**Exercise objective**
Leave out the images and repeat the listing below without a single change.
*** Available data Section Begins ***
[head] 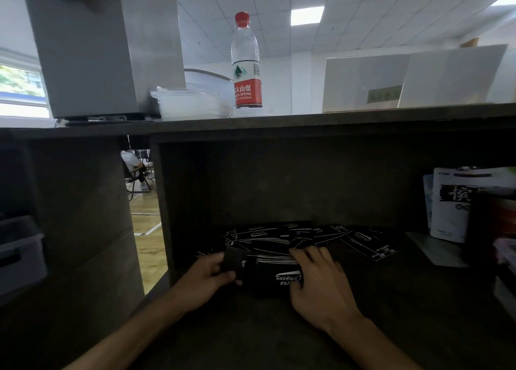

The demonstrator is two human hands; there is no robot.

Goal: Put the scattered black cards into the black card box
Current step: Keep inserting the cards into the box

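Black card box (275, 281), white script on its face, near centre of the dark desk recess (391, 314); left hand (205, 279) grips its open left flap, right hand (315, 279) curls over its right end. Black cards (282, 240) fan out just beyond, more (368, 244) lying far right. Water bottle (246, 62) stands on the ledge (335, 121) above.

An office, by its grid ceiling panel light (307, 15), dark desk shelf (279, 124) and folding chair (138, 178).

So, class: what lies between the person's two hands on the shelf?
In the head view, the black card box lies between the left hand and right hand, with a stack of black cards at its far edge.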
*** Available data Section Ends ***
**Answer area**
[head] 

The demonstrator is two human hands; there is no robot.

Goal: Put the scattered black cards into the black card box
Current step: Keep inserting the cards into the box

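Black card box (275, 281), white script on its face, near centre of the dark desk recess (391, 314); left hand (205, 279) grips its open left flap, right hand (315, 279) curls over its right end. Black cards (282, 240) fan out just beyond, more (368, 244) lying far right. Water bottle (246, 62) stands on the ledge (335, 121) above.

An office, by its grid ceiling panel light (307, 15), dark desk shelf (279, 124) and folding chair (138, 178).

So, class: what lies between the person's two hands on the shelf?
In the head view, the black card box lies between the left hand and right hand, with a stack of black cards at its far edge.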

Exercise complete, with nothing further to add.